TASK PROMPT
Only the stretch of the listing below that runs from the line with "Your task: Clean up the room" through the line with "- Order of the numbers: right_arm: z" is to be printed, exactly and with both ends.

■ ■ ■ ■

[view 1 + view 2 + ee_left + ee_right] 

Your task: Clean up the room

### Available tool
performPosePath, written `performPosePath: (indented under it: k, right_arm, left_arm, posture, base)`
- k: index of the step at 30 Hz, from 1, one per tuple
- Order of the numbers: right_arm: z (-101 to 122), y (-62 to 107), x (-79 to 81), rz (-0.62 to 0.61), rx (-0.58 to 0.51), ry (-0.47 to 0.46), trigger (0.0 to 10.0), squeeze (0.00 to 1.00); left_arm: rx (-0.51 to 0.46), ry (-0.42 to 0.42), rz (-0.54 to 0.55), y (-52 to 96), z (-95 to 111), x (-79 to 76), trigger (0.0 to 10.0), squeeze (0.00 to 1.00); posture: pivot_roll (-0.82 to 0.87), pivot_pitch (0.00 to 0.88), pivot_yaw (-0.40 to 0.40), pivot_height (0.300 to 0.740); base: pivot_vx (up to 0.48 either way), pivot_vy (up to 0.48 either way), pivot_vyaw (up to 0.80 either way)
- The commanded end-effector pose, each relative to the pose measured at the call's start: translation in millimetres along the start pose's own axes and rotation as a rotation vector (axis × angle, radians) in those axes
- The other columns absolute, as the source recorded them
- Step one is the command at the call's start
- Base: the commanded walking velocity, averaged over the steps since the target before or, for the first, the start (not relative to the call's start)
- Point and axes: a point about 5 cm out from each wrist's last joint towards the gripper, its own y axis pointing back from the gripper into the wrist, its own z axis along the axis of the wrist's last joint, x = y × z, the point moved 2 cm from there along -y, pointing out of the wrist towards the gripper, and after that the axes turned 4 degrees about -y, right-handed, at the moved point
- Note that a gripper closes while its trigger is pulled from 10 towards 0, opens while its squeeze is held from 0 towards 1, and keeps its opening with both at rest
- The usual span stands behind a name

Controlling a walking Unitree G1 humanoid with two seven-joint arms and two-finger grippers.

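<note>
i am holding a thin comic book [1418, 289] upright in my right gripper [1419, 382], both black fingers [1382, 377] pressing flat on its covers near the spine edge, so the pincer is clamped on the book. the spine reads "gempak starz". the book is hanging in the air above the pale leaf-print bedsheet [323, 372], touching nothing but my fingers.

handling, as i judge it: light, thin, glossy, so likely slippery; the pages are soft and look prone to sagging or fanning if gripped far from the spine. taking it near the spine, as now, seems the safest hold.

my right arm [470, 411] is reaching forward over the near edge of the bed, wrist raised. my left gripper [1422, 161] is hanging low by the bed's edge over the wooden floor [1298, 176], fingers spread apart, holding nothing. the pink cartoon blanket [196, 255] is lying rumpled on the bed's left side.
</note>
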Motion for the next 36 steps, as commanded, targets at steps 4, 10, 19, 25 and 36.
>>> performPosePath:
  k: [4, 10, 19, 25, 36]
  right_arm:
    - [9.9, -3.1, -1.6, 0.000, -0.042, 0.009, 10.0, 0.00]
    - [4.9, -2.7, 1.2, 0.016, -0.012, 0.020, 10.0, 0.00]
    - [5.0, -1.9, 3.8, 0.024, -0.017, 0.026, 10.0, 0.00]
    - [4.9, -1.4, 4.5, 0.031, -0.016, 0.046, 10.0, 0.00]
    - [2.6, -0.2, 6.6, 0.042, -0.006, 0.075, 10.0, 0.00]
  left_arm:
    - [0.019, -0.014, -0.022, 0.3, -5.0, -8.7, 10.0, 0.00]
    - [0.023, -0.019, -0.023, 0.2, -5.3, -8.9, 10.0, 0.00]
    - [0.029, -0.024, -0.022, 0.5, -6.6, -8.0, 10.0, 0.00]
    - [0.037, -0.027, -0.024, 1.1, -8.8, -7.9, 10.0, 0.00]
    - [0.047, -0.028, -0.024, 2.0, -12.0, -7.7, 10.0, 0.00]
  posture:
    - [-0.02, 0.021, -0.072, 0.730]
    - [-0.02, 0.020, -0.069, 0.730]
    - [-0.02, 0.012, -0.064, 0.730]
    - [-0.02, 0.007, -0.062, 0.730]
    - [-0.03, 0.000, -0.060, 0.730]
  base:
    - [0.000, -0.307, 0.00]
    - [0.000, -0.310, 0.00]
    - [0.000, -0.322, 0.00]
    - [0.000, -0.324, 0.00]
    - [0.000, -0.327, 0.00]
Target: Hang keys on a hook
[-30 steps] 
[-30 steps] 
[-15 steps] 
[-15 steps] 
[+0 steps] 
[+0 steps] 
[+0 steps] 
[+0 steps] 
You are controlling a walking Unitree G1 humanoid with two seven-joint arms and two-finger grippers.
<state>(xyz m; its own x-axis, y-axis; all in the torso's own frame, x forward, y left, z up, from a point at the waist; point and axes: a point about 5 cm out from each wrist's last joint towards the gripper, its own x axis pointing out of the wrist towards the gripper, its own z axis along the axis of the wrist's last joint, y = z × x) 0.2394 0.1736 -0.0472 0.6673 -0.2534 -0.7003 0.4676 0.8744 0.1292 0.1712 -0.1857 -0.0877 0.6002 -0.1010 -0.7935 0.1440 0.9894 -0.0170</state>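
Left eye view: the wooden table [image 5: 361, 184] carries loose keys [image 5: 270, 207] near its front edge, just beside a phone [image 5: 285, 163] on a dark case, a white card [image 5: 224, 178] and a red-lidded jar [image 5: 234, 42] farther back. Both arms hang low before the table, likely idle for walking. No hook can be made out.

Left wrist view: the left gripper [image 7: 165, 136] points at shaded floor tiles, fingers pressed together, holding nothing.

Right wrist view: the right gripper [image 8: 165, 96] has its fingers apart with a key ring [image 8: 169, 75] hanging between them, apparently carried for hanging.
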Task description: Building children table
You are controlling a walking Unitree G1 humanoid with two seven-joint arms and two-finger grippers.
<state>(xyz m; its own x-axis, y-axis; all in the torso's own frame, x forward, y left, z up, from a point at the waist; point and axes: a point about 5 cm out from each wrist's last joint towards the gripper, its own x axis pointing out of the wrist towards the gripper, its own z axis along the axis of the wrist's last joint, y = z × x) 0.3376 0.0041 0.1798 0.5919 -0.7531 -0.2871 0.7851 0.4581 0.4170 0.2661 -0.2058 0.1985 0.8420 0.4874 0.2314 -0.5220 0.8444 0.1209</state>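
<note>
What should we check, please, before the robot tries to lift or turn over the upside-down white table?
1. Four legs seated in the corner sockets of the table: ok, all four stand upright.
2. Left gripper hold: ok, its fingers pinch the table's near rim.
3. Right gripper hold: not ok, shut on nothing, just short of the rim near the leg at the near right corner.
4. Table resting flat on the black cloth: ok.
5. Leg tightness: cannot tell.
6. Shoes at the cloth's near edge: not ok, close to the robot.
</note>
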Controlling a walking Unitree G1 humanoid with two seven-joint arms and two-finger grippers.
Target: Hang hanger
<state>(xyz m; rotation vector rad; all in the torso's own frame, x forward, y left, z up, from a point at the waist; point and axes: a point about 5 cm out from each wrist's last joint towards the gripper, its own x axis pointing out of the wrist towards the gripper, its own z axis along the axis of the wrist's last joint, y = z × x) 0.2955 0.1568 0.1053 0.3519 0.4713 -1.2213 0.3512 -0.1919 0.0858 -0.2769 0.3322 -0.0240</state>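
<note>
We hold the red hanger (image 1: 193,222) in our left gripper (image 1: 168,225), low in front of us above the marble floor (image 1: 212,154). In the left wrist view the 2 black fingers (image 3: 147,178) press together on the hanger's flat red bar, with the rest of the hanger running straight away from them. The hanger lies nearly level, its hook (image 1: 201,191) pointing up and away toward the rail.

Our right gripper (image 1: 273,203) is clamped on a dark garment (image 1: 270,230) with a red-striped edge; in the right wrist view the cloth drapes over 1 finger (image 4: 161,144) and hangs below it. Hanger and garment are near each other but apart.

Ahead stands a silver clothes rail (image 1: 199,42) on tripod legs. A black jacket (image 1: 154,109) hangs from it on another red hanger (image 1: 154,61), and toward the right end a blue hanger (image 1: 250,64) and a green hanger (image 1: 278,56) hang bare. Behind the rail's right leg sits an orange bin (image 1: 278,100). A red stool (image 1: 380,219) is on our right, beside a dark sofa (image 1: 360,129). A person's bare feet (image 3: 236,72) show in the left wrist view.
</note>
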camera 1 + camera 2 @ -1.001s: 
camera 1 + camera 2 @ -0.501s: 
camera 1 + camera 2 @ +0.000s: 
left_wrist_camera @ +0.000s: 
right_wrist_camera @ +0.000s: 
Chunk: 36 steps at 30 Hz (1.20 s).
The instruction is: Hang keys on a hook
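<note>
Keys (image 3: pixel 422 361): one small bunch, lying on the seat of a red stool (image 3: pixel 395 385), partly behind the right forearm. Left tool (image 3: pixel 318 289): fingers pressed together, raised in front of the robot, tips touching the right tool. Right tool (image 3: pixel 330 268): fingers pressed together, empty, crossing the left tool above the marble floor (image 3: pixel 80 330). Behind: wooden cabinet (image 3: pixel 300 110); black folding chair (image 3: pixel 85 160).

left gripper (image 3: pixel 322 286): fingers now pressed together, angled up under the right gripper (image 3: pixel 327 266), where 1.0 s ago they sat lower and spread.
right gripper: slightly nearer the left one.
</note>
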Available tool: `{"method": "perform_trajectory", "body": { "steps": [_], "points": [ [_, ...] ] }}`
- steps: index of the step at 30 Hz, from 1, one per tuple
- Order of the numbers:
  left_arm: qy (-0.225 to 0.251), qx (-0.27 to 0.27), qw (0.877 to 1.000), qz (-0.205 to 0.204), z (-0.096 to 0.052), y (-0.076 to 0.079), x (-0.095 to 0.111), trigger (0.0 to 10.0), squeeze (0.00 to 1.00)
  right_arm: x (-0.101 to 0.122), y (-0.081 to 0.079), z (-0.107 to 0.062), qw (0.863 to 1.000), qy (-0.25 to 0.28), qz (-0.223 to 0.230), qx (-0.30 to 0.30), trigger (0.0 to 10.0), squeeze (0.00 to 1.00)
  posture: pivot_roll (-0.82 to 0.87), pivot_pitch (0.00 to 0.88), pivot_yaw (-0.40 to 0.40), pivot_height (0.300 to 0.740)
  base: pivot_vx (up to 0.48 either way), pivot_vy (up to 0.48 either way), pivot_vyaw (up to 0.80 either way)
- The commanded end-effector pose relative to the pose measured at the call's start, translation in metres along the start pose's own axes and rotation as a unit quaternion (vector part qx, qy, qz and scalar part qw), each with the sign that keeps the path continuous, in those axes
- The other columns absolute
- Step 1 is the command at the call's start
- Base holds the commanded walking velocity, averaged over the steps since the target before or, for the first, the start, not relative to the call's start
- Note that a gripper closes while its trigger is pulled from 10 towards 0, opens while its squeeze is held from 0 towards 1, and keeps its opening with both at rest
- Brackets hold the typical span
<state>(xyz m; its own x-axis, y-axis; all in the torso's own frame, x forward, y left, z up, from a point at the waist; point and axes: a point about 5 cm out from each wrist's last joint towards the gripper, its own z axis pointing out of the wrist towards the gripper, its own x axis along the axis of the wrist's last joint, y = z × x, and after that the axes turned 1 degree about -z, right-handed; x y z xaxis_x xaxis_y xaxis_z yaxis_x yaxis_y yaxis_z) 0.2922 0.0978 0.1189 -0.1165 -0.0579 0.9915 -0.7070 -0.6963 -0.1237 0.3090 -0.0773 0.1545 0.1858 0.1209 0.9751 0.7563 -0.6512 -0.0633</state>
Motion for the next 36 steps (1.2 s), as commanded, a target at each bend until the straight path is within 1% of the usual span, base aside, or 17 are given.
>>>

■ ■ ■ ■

ANSWER TO THE EXERCISE
Your task: Clean up the room

### Available tool
performPosePath, written `performPosePath: (indented under it: k, right_arm, left_arm, posture, base)`
- k: index of the step at 30 Hz, from 1, one per tuple
- Order of the numbers: right_arm: z (-101 to 122), y (-62 to 107), x (-79 to 81), rz (-0.62 to 0.61), rx (-0.58 to 0.51), ry (-0.47 to 0.46), trigger (0.0 to 10.0), squeeze (0.00 to 1.00); left_arm: rx (-0.51 to 0.46), ry (-0.42 to 0.42), rz (-0.54 to 0.55), y (-52 to 96), z (-95 to 111), x (-79 to 76), trigger (0.0 to 10.0), squeeze (0.00 to 1.00); posture: pivot_roll (-0.82 to 0.87), pivot_pitch (0.00 to 0.88), pivot_yaw (-0.40 to 0.40), pivot_height (0.300 to 0.740); base: pivot_vx (up to 0.48 either way), pivot_vy (up to 0.48 either way), pivot_vyaw (up to 0.80 either way)

That concludes the output.